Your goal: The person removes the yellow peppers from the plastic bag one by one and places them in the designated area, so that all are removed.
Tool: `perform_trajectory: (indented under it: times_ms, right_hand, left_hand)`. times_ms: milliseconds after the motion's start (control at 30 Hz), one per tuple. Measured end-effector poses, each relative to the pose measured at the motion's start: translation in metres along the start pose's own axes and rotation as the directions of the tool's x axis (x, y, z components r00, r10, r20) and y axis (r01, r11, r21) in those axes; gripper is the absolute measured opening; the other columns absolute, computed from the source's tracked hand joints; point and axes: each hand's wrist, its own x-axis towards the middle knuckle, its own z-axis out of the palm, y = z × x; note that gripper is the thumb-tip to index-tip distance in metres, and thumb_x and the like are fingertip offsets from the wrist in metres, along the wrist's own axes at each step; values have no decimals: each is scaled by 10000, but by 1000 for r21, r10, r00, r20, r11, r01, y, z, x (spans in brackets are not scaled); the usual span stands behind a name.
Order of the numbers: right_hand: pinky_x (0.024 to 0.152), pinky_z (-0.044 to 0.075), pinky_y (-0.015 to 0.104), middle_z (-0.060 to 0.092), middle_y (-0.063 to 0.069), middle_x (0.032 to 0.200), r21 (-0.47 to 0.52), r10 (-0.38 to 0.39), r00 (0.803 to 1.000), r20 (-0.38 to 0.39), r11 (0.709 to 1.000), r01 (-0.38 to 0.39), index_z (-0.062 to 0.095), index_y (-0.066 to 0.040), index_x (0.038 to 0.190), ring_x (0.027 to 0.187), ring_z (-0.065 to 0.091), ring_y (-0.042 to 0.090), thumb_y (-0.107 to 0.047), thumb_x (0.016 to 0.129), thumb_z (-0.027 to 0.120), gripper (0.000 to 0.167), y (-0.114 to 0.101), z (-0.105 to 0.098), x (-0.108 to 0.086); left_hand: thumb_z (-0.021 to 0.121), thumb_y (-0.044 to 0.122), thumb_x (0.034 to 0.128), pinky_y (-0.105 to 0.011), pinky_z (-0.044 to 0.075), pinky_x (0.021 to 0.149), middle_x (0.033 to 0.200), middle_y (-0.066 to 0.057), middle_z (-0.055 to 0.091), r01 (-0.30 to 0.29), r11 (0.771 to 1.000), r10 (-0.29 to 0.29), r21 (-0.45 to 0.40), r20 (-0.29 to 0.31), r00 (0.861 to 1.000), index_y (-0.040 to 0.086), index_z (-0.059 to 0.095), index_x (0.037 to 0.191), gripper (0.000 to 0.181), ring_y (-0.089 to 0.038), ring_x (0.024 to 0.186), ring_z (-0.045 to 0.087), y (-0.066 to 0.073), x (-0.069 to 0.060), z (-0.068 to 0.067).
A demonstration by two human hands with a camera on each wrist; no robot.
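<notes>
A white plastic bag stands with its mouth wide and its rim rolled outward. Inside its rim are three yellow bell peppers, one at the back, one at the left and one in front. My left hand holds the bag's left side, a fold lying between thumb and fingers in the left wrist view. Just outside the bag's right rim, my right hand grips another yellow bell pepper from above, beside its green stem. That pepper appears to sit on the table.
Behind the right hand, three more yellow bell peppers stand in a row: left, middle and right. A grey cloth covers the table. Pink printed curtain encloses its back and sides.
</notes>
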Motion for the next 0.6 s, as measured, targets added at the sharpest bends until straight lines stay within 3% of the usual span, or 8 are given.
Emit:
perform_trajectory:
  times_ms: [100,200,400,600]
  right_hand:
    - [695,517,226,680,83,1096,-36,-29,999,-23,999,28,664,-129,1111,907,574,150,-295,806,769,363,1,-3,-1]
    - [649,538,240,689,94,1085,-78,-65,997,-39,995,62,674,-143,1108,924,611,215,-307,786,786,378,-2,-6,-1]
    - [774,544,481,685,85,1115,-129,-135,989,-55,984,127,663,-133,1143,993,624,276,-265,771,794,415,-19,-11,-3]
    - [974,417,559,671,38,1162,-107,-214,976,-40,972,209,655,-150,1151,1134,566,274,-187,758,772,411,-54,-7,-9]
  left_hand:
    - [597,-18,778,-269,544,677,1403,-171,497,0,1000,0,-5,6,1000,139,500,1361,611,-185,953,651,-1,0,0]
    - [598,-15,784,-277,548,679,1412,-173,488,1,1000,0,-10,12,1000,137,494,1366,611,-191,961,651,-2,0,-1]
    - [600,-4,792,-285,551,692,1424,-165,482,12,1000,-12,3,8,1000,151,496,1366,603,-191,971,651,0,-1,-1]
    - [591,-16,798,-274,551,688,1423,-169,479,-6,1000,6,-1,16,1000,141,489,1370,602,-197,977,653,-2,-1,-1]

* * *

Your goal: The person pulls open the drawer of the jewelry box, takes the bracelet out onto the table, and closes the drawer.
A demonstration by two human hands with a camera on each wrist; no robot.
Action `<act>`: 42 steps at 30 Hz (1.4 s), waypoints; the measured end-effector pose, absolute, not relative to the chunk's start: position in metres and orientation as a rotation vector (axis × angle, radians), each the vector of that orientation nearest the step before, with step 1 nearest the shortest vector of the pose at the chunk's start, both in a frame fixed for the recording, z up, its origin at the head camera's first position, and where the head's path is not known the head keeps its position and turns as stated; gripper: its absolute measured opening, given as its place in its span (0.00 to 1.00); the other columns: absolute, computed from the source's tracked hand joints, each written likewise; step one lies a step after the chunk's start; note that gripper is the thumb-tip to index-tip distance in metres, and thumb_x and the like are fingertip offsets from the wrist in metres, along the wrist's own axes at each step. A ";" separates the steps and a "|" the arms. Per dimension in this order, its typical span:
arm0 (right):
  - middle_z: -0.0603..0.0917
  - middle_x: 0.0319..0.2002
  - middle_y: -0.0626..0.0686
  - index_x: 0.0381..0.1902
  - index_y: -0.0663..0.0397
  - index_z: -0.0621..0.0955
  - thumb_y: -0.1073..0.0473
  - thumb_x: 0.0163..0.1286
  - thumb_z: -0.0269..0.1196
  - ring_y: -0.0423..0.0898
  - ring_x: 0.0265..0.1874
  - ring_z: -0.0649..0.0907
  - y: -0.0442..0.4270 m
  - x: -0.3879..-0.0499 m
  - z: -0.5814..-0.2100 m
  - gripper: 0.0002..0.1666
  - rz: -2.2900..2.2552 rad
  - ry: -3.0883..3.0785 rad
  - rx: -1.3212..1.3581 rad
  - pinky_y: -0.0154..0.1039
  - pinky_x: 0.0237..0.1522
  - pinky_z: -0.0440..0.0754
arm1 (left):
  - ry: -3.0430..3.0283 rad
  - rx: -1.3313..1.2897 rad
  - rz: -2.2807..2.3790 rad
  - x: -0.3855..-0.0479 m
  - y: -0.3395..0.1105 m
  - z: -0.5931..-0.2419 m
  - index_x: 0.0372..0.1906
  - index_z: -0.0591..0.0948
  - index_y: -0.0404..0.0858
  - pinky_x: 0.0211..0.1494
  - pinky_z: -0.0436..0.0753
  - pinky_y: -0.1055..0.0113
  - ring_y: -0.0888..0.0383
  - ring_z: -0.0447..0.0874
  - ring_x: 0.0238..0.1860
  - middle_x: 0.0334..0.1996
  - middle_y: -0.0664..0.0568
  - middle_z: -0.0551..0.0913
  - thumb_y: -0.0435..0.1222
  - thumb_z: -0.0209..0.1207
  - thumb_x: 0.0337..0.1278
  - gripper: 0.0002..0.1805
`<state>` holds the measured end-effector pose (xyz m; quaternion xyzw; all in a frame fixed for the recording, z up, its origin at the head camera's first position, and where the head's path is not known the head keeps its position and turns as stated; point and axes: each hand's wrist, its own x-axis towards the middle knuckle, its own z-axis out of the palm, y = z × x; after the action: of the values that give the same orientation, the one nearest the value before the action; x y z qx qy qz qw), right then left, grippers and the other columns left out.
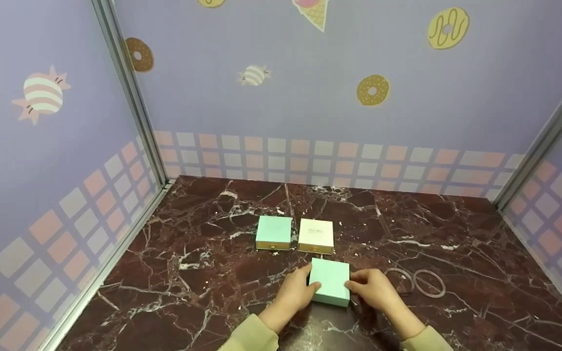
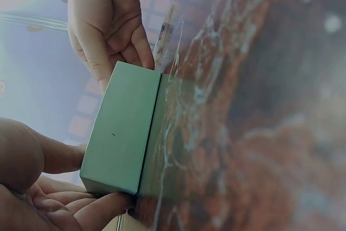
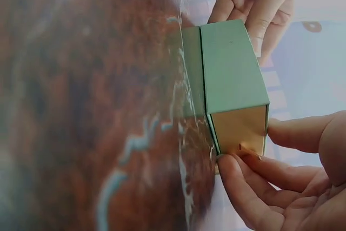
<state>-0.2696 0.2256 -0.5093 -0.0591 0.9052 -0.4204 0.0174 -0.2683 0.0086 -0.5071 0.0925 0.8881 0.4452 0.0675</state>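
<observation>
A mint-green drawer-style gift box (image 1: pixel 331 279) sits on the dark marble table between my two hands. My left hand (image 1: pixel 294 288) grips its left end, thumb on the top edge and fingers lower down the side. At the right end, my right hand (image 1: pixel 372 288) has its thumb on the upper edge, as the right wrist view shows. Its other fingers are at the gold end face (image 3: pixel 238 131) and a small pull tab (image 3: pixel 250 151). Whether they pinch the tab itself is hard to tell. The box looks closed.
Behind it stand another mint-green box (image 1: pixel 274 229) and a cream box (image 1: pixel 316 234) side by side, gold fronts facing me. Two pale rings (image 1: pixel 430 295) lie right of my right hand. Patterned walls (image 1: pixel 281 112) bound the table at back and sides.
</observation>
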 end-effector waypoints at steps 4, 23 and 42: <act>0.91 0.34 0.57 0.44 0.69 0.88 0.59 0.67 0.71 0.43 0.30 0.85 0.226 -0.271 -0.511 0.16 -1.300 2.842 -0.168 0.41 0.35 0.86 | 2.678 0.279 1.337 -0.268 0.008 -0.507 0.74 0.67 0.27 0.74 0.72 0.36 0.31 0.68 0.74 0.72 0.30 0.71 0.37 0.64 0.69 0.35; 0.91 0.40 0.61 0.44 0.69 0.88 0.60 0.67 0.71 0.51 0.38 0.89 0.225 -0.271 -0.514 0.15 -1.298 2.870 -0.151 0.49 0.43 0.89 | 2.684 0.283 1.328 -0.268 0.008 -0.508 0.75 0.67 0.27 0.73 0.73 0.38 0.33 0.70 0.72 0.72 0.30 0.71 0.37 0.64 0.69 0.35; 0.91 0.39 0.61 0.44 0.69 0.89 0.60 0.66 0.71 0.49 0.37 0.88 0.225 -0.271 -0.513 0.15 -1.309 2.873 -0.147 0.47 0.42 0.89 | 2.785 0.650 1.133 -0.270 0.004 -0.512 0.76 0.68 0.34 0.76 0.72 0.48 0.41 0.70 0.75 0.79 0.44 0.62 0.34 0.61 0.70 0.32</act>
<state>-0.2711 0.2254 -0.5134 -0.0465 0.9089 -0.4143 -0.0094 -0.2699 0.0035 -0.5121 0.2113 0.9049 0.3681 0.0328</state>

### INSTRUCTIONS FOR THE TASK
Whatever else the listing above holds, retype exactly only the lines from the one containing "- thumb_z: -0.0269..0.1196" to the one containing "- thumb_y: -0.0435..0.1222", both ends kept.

### COMPLETED EXERCISE
  - thumb_z: -0.0269..0.1196
  - ring_y: -0.0423..0.0898
  - ring_x: 0.0265..0.1874
  - ring_z: -0.0649..0.0907
  - y: -0.0442..0.4270 m
  - x: -0.3879..-0.0499 m
  - z: -0.5814..-0.2100 m
  - gripper: 0.0002..0.1666
  - rz: -2.2900..2.2552 rad
  - ry: -3.0883..3.0785 rad
  - rx: -1.3212..1.3581 rad
  - pinky_y: -0.0154..0.1039
  - pinky_x: 0.0237..0.1522
  - pinky_z: -0.0440..0.0754
arm1 (left):
  - ry: -3.0430..3.0283 rad
  - rx: -1.3313..1.2897 rad
  - rz: -2.2807..2.3790 rad
  - x: -0.3855..-0.0479 m
  - y: -0.3395..0.1105 m
  - z: -0.5931..-0.2419 m
  - index_x: 0.0372..0.1906
  - index_z: -0.0591..0.0948
  - index_y: -0.0404..0.0858
  - pinky_x: 0.0211..0.1494
  - pinky_z: -0.0436..0.0753
  - pinky_y: -0.1055..0.0113
  - ring_y: -0.0888..0.0383
  - ring_z: -0.0447..0.0874
  - ring_x: 0.0238..0.1860
  - middle_x: 0.0334..0.1996
  - middle_y: -0.0664..0.0568
  - middle_z: -0.0551..0.0913
  - thumb_y: -0.0435..0.1222

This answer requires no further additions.